From: "Huang, Ying" <ying.huang@linux.alibaba.com>
To: Joshua Hahn <joshua.hahnjy@gmail.com>
Cc: Andrew Morton <akpm@linux-foundation.org>,
SeongJae Park <sj@kernel.org>,
David Hildenbrand <david@redhat.com>, Zi Yan <ziy@nvidia.com>,
Johannes Weiner <hannes@cmpxchg.org>,
Matthew Brost <matthew.brost@intel.com>,
Rakie Kim <rakie.kim@sk.com>, Byungchul Park <byungchul@sk.com>,
Gregory Price <gourry@gourry.net>,
Alistair Popple <apopple@nvidia.com>,
linux-kernel@vger.kernel.org, linux-mm@kvack.org,
kernel-team@meta.com, Dave Hansen <dave.hansen@linux.intel.com>
Subject: Re: [PATCH v2] mempolicy: Clarify what zone reclaim means
Date: Tue, 05 Aug 2025 09:27:30 +0800 [thread overview]
Message-ID: <871ppqy2v1.fsf@DESKTOP-5N7EMDA> (raw)
In-Reply-To: <20250804144200.1047918-1-joshua.hahnjy@gmail.com> (Joshua Hahn's message of "Mon, 4 Aug 2025 07:41:59 -0700")

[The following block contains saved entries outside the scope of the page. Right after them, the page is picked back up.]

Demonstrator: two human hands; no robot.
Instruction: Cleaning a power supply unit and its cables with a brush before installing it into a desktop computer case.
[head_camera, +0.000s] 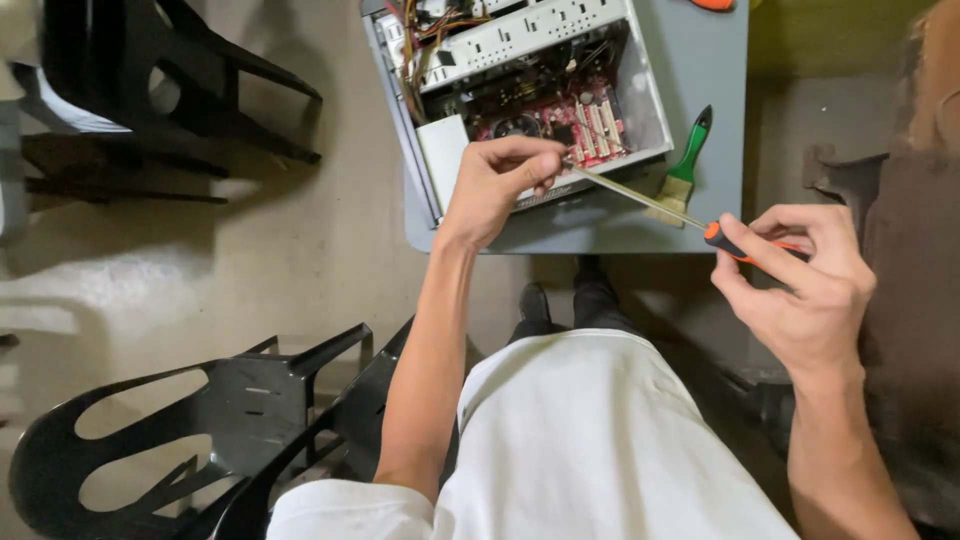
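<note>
My right hand (800, 285) grips the orange and black handle of a long screwdriver (640, 196), whose metal shaft slants up and left. My left hand (500, 180) pinches the tip of that shaft between thumb and fingers, just above the near edge of an open computer case (650, 100). Inside the case a red circuit board (585, 125) with a round fan and bundled coloured wires shows. The case lies on a small grey table (700, 60).
A paintbrush with a green handle (688, 160) lies on the table right of the case. Black plastic chairs stand at the lower left (200, 440) and upper left (170, 80). A brown rough surface fills the right edge. The floor is pale concrete.
</note>
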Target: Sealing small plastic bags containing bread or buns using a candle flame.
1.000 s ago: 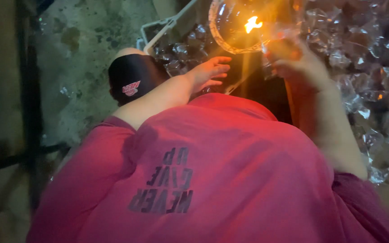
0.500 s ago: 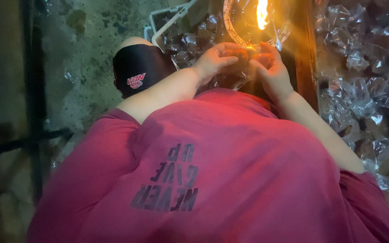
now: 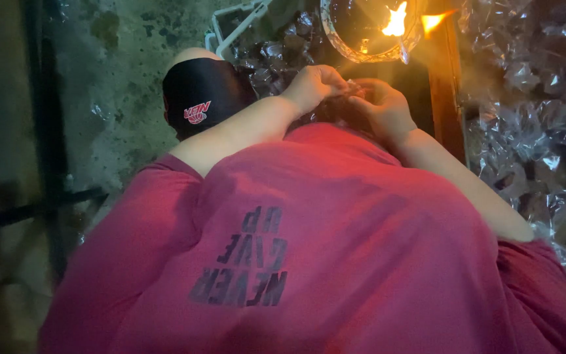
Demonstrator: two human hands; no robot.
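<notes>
My left hand (image 3: 312, 85) and my right hand (image 3: 381, 108) meet just above my red shirt (image 3: 335, 229), fingertips pinched together on something small and dark that I cannot make out. Just beyond them, at the far edge, a flame (image 3: 396, 21) burns inside a round glass dish (image 3: 342, 46). Heaps of clear crinkled plastic wrappers (image 3: 532, 131) lie to the right and on the far side. A black cloth with a red emblem (image 3: 201, 101) covers my knee on the left, over a mottled concrete floor (image 3: 119, 72).
</notes>
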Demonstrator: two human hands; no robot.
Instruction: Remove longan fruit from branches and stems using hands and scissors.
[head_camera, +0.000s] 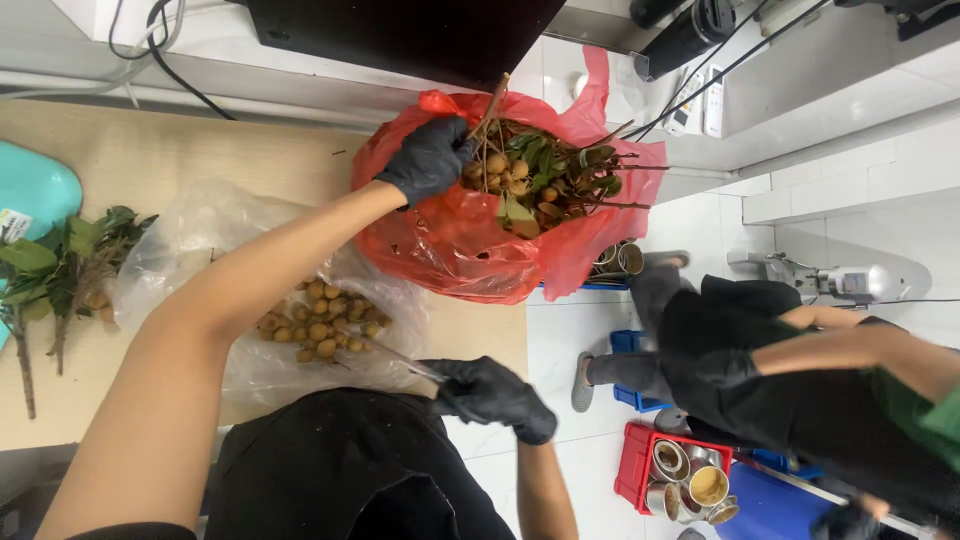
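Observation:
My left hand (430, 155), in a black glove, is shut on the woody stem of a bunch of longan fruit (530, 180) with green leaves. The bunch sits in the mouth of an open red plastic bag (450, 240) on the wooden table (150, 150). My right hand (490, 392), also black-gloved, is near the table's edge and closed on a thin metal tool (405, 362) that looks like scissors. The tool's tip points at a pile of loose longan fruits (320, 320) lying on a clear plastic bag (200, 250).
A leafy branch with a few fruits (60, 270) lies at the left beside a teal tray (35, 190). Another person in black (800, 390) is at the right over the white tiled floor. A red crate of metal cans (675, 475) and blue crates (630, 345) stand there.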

Joshua Hahn <joshua.hahnjy@gmail.com> writes:
> On Mon, 04 Aug 2025 09:24:31 +0800 "Huang, Ying" <ying.huang@linux.alibaba.com> wrote:
>
>> Joshua Hahn <joshua.hahnjy@gmail.com> writes:
>>
>> > On Fri, 01 Aug 2025 08:59:20 +0800 "Huang, Ying" <ying.huang@linux.alibaba.com> wrote:
>> >
>> >> Joshua Hahn <joshua.hahnjy@gmail.com> writes:
>> >>
>> >> > The zone_reclaim_mode API controls the reclaim behavior when a node runs out of
>> >> > memory. Contrary to its user-facing name, it is internally referred to as
>> >> > "node_reclaim_mode".
>> >> >
>> >> > This can be confusing. But because we cannot change the name of the API since
>> >> > it has been in place since at least 2.6, let's try to be more explicit about
>> >> > what the behavior of this API is.
>> >> >
>> >> > Change the description to clarify what zone reclaim entails, and be explicit
>> >> > about the RECLAIM_ZONE bit, whose purpose has led to some confusion in the
>> >> > past already [1] [2].
>> >> >
>> >> > [1] https://lore.kernel.org/linux-mm/1579005573-58923-1-git-send-email-alex.shi@linux.alibaba.com/
>> >> > [2] https://lore.kernel.org/linux-mm/20200626003459.D8E015CA@viggo.jf.intel.com/
>> >> >
>> >> > Signed-off-by: Joshua Hahn <joshua.hahnjy@gmail.com>
>> >> > ---
>> >> > include/uapi/linux/mempolicy.h | 8 +++++++-
>> >> > 1 file changed, 7 insertions(+), 1 deletion(-)
>> >> >
>> >> > diff --git a/include/uapi/linux/mempolicy.h b/include/uapi/linux/mempolicy.h
>> >> > index 1f9bb10d1a47..6c9c9385ff89 100644
>> >> > --- a/include/uapi/linux/mempolicy.h
>> >> > +++ b/include/uapi/linux/mempolicy.h
>> >> > @@ -66,10 +66,16 @@ enum {
>> >> > #define MPOL_F_MORON (1 << 4) /* Migrate On protnone Reference On Node */
>> >> >
>> >> > /*
>> >> > + * Enabling zone reclaim means the page allocator will attempt to fulfill
>> >> > + * the allocation request on the current node by triggering reclaim and
>> >> > + * trying to shrink the current node.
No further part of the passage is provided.